What to do = Drop the images, then output the listing exactly.

Input data =

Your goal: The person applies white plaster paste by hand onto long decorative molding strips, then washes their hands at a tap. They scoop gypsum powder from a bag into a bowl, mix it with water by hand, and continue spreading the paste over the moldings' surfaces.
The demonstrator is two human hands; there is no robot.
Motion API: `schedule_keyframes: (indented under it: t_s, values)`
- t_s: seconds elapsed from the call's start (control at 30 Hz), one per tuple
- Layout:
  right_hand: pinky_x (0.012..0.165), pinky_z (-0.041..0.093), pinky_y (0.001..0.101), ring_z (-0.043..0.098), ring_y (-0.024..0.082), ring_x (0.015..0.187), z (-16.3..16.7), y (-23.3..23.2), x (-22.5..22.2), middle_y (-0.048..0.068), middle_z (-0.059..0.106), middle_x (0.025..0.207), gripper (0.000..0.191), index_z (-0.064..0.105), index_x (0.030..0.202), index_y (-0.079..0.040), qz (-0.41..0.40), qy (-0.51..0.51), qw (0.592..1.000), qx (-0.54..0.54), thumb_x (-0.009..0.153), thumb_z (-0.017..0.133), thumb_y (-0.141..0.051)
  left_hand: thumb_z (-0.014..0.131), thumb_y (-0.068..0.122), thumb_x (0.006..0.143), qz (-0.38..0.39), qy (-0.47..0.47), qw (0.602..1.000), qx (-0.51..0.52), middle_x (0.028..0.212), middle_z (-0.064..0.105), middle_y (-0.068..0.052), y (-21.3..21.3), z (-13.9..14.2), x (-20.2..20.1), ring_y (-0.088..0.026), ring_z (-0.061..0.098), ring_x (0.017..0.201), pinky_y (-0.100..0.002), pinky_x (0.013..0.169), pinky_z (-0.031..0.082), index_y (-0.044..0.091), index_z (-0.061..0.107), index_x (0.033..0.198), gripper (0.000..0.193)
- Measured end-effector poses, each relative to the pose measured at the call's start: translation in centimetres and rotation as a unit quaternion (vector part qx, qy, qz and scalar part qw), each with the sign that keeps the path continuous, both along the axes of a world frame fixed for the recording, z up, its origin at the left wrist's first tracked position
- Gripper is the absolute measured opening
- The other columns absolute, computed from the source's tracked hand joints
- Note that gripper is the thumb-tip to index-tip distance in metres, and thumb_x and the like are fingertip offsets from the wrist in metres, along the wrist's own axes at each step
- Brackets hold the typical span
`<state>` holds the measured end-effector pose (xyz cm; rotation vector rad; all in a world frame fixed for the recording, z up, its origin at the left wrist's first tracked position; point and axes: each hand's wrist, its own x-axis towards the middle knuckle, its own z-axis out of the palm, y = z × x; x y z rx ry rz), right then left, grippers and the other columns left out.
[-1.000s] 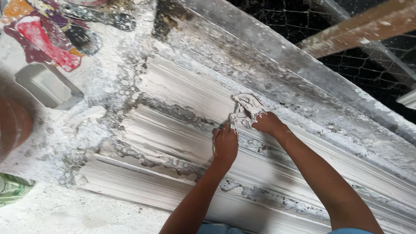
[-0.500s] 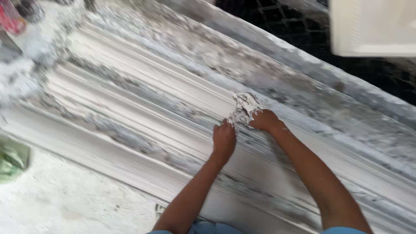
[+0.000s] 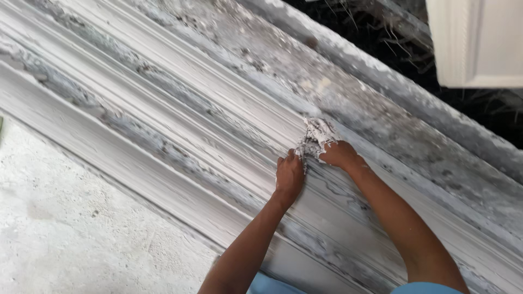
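The long ribbed moulding [image 3: 180, 109] is white, streaked with grey along its grooves. The wad [image 3: 316, 136] is white flecked with grey, and the floor [image 3: 81, 228] is pale grey, speckled. The panel [image 3: 479, 43] is plain off-white.

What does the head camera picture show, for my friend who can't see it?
Two bare hands press a white, plaster-soaked wad onto a long ridged white moulding. The left hand lies flat beside it; the right hand grips it. A rough white floor lies below, a white panel top right.

Even daylight, soft shadows, no glare; slight motion blur toward edges.
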<state>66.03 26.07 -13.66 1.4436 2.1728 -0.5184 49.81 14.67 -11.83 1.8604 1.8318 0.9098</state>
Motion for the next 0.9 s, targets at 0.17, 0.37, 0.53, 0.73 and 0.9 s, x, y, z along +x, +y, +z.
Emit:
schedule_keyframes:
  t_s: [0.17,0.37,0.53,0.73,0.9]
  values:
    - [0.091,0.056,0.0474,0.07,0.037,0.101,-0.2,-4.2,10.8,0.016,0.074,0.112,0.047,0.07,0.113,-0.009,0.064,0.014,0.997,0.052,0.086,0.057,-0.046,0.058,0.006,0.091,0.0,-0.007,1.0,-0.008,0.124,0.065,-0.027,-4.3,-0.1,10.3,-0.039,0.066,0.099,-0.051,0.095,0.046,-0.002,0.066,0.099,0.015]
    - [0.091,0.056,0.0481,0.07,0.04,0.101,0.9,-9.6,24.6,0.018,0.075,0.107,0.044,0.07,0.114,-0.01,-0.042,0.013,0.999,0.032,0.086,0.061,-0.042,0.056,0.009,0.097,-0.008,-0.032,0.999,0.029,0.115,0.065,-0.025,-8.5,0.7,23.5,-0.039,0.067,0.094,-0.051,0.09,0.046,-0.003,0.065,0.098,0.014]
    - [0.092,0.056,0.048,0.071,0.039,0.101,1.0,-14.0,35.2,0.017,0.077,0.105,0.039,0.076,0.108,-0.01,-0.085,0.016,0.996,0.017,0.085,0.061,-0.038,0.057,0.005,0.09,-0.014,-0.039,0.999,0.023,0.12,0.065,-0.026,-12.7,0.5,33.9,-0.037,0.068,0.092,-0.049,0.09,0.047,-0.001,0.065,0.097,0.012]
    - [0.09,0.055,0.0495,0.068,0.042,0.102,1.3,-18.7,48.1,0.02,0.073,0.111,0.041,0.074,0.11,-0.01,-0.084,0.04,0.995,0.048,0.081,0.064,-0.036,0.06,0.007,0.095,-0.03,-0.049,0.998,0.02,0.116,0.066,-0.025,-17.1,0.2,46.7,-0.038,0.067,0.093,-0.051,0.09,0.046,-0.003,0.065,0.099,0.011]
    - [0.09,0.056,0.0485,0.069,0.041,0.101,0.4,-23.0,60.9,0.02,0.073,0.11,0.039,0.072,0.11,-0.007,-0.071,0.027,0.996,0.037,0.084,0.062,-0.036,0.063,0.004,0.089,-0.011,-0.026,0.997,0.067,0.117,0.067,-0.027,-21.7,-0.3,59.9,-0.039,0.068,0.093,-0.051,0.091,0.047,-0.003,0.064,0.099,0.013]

Worked solution =
Your goal: The person applies white plaster paste by hand onto long decorative molding strips, then washes their hands at a tap. They scoop gypsum powder from a bag into a bowl, mix it with water by hand, and continue spreading the paste over the moldings' surfaces.
The demonstrator is two human hands; there is no robot.
Motion API: `schedule_keyframes: (indented under it: t_s, values)`
- t_s: seconds elapsed from the call's start (control at 30 Hz), one per tuple
- Layout:
  right_hand: pinky_x (0.012..0.165), pinky_z (-0.041..0.093), pinky_y (0.001..0.101), ring_z (-0.043..0.098), ring_y (-0.024..0.082), ring_x (0.015..0.187), z (-16.3..16.7), y (-23.3..23.2), x (-22.5..22.2), middle_y (-0.048..0.068), middle_z (-0.059..0.106), middle_x (0.025..0.207), gripper (0.000..0.191), index_z (-0.064..0.105), index_x (0.030..0.202), index_y (-0.079..0.040), qz (-0.41..0.40), qy (-0.51..0.51), qw (0.592..1.000), qx (-0.54..0.54), thumb_x (-0.009..0.153), thumb_z (-0.017..0.133), thumb_y (-0.141..0.051)
  left_hand: thumb_z (-0.014..0.131), thumb_y (-0.068..0.122), thumb_x (0.006..0.143), qz (-0.38..0.39), qy (-0.47..0.47), qw (0.602..1.000), qx (-0.51..0.52), middle_x (0.028..0.212), middle_z (-0.064..0.105), middle_y (-0.068..0.052), y (-21.3..21.3), z (-13.9..14.2), x (-20.2..20.1), ring_y (-0.088..0.026), ring_z (-0.061..0.098), ring_x (0.017..0.201), pinky_y (-0.100..0.002), pinky_x (0.013..0.169), pinky_z (-0.031..0.082), index_y (-0.044..0.091), index_z (-0.061..0.107), index_x (0.033..0.198), gripper (0.000..0.193)
- Measured end-effector poses, each relative to the pose measured at the call's start: translation in centimetres and rotation as a unit quaternion (vector part qx, qy, qz and scalar part qw), each with the sign that keeps the path continuous, both along the axes of a world frame fixed for the recording, z up, its origin at the left wrist's first tracked position
- Gripper is the absolute measured opening
- The other columns absolute, computed from the source's tracked hand joints
- Note that gripper is the thumb-tip to index-tip distance in metres, and thumb_x and the like are fingertip offsets from the wrist in metres, along the wrist's own axes at each step
- Brackets hold the typical span
`<state>` holds the measured end-effector pose (xyz cm; rotation vector rad; all in a world frame fixed for the recording, z up, its origin at the left wrist's first tracked position; point and axes: each hand's wrist, its own x-axis towards the middle knuckle, its own z-axis out of the palm, y = z × x; x y z rx ry rz), right then left, grippers and the other columns left out.
[-1.000s] 
[-0.500s] 
[+0.000s] 
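The long ribbed moulding [image 3: 180, 109] is white, streaked with grey along its grooves. The wad [image 3: 316, 136] is white flecked with grey, and the floor [image 3: 81, 228] is pale grey, speckled. The panel [image 3: 479, 43] is plain off-white.

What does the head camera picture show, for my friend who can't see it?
Two bare hands press a white, plaster-soaked wad onto a long ridged white moulding. The left hand lies flat beside it; the right hand grips it. A rough white floor lies below, a white panel top right.

Even daylight, soft shadows, no glare; slight motion blur toward edges.
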<state>66.03 26.07 -13.66 1.4436 2.1728 -0.5184 49.81 14.67 -11.83 1.8604 1.8318 0.9098</state>
Motion for the next 0.9 s, targets at 0.17, 0.37, 0.53, 0.73 and 0.9 s, x, y, z along +x, +y, +z.
Emit:
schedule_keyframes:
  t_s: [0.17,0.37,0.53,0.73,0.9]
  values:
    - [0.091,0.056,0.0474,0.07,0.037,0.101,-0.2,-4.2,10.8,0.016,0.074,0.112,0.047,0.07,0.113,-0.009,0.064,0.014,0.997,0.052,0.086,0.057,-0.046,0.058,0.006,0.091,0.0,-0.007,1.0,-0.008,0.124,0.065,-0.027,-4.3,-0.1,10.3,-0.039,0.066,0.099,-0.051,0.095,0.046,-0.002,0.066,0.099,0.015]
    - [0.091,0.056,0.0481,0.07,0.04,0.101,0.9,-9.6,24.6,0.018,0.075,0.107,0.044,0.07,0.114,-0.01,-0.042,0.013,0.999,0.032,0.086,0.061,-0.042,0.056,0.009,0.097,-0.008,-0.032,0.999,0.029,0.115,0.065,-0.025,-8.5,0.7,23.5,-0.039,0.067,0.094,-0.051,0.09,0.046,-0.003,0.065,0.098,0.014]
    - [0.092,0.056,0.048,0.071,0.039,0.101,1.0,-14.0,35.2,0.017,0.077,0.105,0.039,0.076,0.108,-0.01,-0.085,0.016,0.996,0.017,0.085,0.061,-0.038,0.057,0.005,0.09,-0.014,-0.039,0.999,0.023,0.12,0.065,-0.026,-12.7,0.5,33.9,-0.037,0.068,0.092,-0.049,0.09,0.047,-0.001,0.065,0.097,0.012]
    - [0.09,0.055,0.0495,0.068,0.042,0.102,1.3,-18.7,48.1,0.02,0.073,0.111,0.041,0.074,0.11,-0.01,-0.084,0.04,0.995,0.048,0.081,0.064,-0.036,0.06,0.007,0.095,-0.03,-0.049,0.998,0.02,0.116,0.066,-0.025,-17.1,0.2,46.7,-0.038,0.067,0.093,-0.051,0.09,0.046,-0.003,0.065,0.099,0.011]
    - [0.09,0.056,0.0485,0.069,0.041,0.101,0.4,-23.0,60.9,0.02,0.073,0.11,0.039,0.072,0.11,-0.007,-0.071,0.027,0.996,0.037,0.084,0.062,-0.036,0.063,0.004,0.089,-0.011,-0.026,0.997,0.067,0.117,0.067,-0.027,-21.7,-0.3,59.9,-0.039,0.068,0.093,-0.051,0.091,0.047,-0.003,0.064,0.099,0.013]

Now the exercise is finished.